The first hint I got of this came in reading Yale economist Robert Shiller’s book The Subprime Solution, which was published just before the “subprime crisis” turned into the Panic of ’08. Shiller had a bunch of wonderfully Shillerian ideas for making the financial world better, but my favorite was what he dubbed the “continuous workout mortgage.” Here’s Shiller’s description:

Such mortgage contracts, when originally signed, would specify a program for steady adjustment of the balance and payment schedule over the life of the mortgage, enabling most homeowners to continue to afford to make payments and maintain some home equity, even in harsh economic circumstances. These contracts might become the standard, with automatic adjustments based on shifts in national housing-cost indexes and futures markets (I’ve been involved in creating both), as well as economic indexes like the unemployment rate.

The idea here was to make the financial system less fragile by making risk-sharing arrangements in advance of a crisis. I filed that away somewhere in my head and promptly forgot it as the financial world started to collapse. But a few months into last year I began hearing things that reminded me of Shiller’s funky mortgage plan. My friend Felix Salmon pontificated about the need to “move in general from a world of debt finance to a world of equity finance.” Philosopher/provocateur/frequent-bather Nassim Nicholas Taleb made similar noises. And then, at a conference this fall, I heard Myron Scholes (whose financial innovations have been pointed to as a possible cause of the financial crisis) make the case that maybe the inflexibility of debt contracts was the main cause of the financial crisis. Ah, the Scholes-Taleb Theory, I thought. (The two really don’t get along.)

It hasn’t stopped there.
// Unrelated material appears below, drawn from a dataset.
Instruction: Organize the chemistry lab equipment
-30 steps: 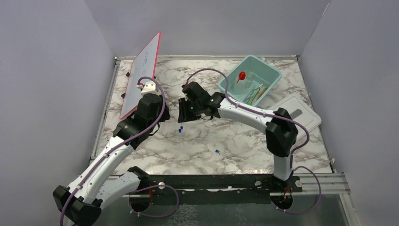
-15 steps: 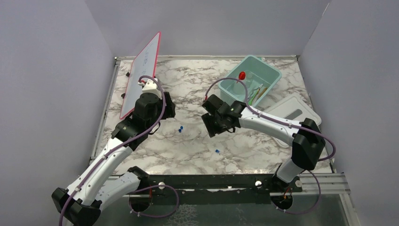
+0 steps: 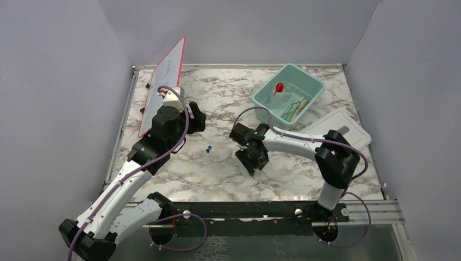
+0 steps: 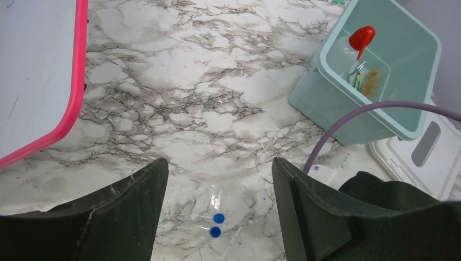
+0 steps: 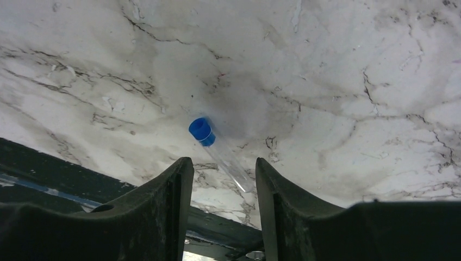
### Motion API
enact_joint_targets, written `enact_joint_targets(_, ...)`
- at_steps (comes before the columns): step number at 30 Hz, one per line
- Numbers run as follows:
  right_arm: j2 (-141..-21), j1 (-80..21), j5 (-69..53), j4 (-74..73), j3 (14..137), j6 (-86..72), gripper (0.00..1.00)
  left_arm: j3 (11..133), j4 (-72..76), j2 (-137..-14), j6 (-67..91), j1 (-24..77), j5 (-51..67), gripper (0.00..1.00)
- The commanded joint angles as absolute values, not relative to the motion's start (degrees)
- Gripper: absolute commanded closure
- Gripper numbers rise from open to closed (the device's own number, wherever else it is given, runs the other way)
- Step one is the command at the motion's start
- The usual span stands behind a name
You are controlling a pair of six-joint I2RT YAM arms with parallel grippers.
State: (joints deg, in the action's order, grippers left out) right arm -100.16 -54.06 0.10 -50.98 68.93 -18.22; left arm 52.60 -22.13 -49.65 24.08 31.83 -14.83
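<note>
My right gripper (image 5: 223, 163) has swung from mid-table down toward me and now sits jaws apart, straddling 1 blue-capped tube (image 5: 220, 154) lying flat. My left gripper (image 4: 218, 168) is apart too, above 2 more tubes (image 4: 216, 224). Marble table (image 3: 217, 87), plain grey walls (image 3: 54, 81), red funnel (image 3: 279, 87) in the teal tub (image 3: 299, 76).

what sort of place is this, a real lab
Likely a robot test booth, not a working lab: plain grey walls box in a marble-patterned table, with a red funnel in a teal tub and loose blue-capped tubes.
</note>
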Motion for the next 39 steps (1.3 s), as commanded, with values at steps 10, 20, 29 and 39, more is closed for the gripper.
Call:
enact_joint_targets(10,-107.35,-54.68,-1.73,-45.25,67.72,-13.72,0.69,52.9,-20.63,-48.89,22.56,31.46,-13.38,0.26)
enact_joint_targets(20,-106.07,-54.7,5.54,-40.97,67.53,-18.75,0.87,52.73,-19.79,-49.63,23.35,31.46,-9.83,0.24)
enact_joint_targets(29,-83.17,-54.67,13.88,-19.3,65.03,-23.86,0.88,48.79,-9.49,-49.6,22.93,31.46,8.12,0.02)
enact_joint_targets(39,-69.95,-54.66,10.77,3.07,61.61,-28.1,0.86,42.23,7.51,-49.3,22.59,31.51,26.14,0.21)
Lately, a group of finance scholars calling itself the Squam Lake Group has been talking up a kindred proposal for “regulatory hybrid securities”:

The idea is simple: banks should be pressured to issue a new kind of debt that automatically converts into equity if the regulators determine that there is a systemic national financial crisis, and if the bank is simultaneously in violation of capital-adequacy covenants in the hybrid-security contract.

When economist Joe Stiglitz stopped by HBR on my first day on the job (Jan. 25) to promote his new book, Freefall, I couldn’t resist asking him about this whole reinvention-of-debt meme. His response: “Bruce Greenwald and I have been writing about that for a long time.” Stiglitz always says something like that when you ask him an economics question. And he usually has a point. Agree with his policy prescriptions or not, you can’t deny that the man has played at least a cameo role in most of the interesting economic-theory discussions of the past 40 years.
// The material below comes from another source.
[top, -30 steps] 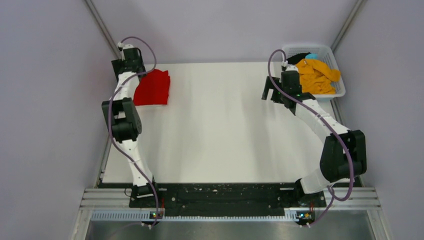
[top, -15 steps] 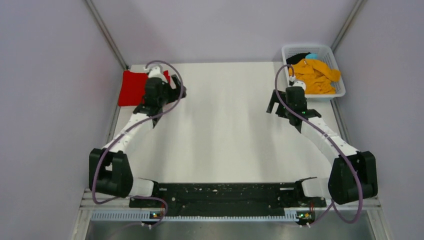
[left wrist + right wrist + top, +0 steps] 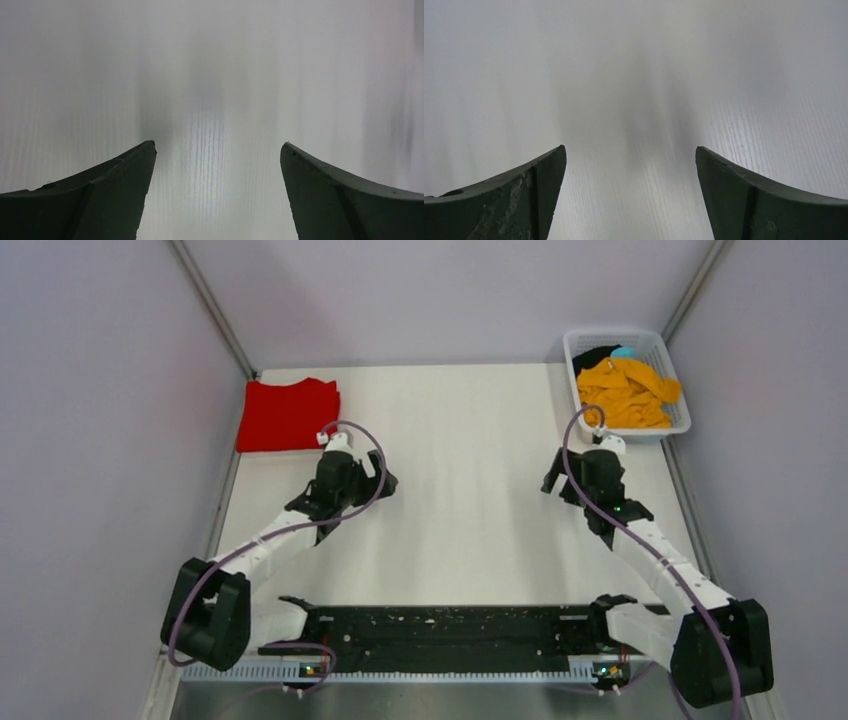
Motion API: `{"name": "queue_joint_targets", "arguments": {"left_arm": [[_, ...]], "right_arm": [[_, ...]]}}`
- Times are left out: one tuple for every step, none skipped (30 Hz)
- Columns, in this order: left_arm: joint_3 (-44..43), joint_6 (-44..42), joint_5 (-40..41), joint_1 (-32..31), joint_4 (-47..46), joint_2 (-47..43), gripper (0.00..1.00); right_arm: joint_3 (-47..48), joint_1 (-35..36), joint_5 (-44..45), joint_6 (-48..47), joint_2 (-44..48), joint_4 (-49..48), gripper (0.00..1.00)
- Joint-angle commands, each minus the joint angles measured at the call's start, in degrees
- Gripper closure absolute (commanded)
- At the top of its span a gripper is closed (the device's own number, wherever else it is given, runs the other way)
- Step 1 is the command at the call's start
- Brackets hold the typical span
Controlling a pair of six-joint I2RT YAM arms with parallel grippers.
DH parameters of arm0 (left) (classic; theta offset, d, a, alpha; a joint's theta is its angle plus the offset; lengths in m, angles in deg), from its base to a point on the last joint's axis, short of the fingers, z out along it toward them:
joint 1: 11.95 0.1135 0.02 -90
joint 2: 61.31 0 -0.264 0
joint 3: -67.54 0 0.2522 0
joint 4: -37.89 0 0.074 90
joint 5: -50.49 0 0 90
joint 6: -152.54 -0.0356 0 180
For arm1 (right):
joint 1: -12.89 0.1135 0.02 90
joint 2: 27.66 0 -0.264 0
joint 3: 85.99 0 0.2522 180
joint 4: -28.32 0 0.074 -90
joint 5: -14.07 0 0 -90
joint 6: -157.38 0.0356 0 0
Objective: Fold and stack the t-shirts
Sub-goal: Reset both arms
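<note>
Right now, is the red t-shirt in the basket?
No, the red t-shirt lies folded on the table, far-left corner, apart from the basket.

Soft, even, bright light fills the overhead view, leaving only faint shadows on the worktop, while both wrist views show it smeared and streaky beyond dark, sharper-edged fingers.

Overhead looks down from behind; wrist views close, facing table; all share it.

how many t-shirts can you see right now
3: red t-shirt folded at far left, orange-yellow t-shirt in the basket, black t-shirt partly under it. More may be hidden there.
</note>
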Motion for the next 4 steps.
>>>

“The reason people like debt contracts is that they’re simple,” Stiglitz went on. “With equity you get a fraction of the profits, but you don’t know what the profits are. Equity is better in risk-sharing, but equity has more problems in enforcement and asymmetric information.” That is, when you lend somebody money, they have to pay it back or there will be trouble. When you put equity into a venture, the people who are hired to run it (the agents) might decide to funnel an inordinate share of the profits to themselves. Or spend it on campaign donations.

So that’s the attraction of hybrids like continuous workout mortgages or regulatory hybrid securities. During normal times they look like debt, with all the disciplining effects thereof. But when the financial world goes haywire, they automatically turn into something more like equity, so risks are better shared. What’s not to like about that? (I don’t mean that as a rhetorical question; I’m really interested in hearing about the holes in this approach.)